*** Opening Data supplied ***

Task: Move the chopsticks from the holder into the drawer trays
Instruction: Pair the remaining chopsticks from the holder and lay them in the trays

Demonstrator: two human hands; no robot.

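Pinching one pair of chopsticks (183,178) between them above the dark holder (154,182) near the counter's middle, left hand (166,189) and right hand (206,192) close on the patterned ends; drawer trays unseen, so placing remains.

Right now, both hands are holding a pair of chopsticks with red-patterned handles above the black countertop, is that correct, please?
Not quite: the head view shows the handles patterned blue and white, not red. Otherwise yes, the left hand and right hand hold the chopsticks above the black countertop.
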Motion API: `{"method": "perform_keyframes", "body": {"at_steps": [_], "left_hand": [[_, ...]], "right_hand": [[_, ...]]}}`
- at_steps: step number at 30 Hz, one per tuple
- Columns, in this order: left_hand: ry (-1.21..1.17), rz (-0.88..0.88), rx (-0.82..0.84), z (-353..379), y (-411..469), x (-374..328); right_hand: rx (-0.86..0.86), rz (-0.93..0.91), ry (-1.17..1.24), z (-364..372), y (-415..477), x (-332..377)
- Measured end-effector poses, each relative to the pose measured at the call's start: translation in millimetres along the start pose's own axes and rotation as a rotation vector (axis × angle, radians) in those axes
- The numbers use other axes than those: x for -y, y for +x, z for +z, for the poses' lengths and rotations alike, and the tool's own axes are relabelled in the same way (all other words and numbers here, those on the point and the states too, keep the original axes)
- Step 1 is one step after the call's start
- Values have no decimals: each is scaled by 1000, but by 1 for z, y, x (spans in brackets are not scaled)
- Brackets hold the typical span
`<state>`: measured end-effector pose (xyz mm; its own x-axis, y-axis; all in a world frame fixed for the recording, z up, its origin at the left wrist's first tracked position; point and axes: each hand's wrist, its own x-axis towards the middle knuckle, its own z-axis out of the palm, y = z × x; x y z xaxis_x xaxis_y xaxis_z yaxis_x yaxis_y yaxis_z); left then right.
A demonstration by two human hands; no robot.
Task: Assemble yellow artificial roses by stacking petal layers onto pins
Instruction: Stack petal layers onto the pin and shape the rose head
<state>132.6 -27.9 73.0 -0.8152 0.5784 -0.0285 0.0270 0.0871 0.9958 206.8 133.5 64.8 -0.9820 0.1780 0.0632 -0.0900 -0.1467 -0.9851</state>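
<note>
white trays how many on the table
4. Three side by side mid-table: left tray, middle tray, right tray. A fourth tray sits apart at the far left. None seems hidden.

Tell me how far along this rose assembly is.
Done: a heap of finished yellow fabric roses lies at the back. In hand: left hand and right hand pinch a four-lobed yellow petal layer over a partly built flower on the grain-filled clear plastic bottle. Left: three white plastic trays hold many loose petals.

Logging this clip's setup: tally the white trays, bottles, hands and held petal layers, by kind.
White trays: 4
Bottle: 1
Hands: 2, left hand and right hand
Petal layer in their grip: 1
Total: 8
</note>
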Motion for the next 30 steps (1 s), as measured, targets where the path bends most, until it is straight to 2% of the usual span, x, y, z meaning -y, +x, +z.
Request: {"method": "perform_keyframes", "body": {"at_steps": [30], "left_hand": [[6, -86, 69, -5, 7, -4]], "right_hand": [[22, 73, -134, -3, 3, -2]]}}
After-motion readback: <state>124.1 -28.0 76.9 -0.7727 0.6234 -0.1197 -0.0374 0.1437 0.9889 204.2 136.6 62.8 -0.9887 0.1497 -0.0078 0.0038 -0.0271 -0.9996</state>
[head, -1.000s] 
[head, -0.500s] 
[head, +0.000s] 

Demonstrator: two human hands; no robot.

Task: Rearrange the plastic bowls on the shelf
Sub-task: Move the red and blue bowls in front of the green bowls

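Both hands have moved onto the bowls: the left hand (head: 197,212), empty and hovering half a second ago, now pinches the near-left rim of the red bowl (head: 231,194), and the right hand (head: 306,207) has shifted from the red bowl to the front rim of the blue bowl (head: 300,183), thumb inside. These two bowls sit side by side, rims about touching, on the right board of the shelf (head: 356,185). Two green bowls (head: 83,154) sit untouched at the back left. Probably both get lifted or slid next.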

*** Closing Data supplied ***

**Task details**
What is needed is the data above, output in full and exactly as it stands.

**Answer section**
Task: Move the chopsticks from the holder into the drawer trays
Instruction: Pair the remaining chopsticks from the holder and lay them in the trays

Demonstrator: two human hands; no robot.

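Pinching one pair of chopsticks (183,178) between them above the dark holder (154,182) near the counter's middle, left hand (166,189) and right hand (206,192) close on the patterned ends; drawer trays unseen, so placing remains.

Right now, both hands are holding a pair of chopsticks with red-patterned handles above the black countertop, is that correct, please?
Not quite: the head view shows the handles patterned blue and white, not red. Otherwise yes, the left hand and right hand hold the chopsticks above the black countertop.
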Motion API: `{"method": "perform_keyframes", "body": {"at_steps": [_], "left_hand": [[_, ...]], "right_hand": [[_, ...]]}}`
- at_steps: step number at 30 Hz, one per tuple
- Columns, in this order: left_hand: ry (-1.21..1.17), rz (-0.88..0.88), rx (-0.82..0.84), z (-353..379), y (-411..469), x (-374..328); right_hand: rx (-0.86..0.86), rz (-0.93..0.91), ry (-1.17..1.24), z (-364..372), y (-415..477), x (-332..377)
- Measured end-effector poses, each relative to the pose measured at the call's start: translation in millimetres along the start pose's own axes and rotation as a rotation vector (axis × angle, radians) in those axes
- The numbers use other axes than those: x for -y, y for +x, z for +z, for the poses' lengths and rotations alike, and the tool's own axes are relabelled in the same way (all other words and numbers here, those on the point and the states too, keep the original axes)
- Step 1 is one step after the call's start
- Values have no decimals: each is scaled by 1000, but by 1 for z, y, x (spans in brackets are not scaled)
- Brackets hold the typical span
`<state>`: measured end-effector pose (xyz mm; its own x-axis, y-axis; all in a world frame fixed for the recording, z up, its origin at the left wrist's first tracked position; point and axes: each hand's wrist, its own x-axis towards the middle knuckle, its own z-axis out of the palm, y = z × x; x y z xaxis_x xaxis_y xaxis_z yaxis_x yaxis_y yaxis_z); left then right.
A demonstration by two human hands; no robot.
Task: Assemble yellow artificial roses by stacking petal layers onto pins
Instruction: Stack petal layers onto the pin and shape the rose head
<state>132.6 -27.9 73.0 -0.8152 0.5784 -0.0285 0.0270 0.0871 0.9958 206.8 133.5 64.8 -0.9820 0.1780 0.0632 -0.0900 -0.1467 -0.9851</state>
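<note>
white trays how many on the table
4. Three side by side mid-table: left tray, middle tray, right tray. A fourth tray sits apart at the far left. None seems hidden.

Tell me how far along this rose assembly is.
Done: a heap of finished yellow fabric roses lies at the back. In hand: left hand and right hand pinch a four-lobed yellow petal layer over a partly built flower on the grain-filled clear plastic bottle. Left: three white plastic trays hold many loose petals.

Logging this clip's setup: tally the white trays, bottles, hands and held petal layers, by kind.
White trays: 4
Bottle: 1
Hands: 2, left hand and right hand
Petal layer in their grip: 1
Total: 8
</note>
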Motion for the next 30 steps (1 s), as measured, targets where the path bends most, until it is straight to 2% of the usual span, x, y, z meaning -y, +x, +z.
Request: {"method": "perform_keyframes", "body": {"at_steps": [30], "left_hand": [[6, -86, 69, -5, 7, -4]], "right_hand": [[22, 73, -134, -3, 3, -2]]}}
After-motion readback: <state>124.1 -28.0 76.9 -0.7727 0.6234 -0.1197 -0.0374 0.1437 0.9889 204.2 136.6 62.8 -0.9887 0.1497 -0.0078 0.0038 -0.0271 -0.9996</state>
[head, -1.000s] 
[head, -0.500s] 
[head, +0.000s] 

Demonstrator: two human hands; no robot.

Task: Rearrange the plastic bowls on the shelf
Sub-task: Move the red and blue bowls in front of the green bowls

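Both hands have moved onto the bowls: the left hand (head: 197,212), empty and hovering half a second ago, now pinches the near-left rim of the red bowl (head: 231,194), and the right hand (head: 306,207) has shifted from the red bowl to the front rim of the blue bowl (head: 300,183), thumb inside. These two bowls sit side by side, rims about touching, on the right board of the shelf (head: 356,185). Two green bowls (head: 83,154) sit untouched at the back left. Probably both get lifted or slid next.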

The response is finished, and the exercise is complete.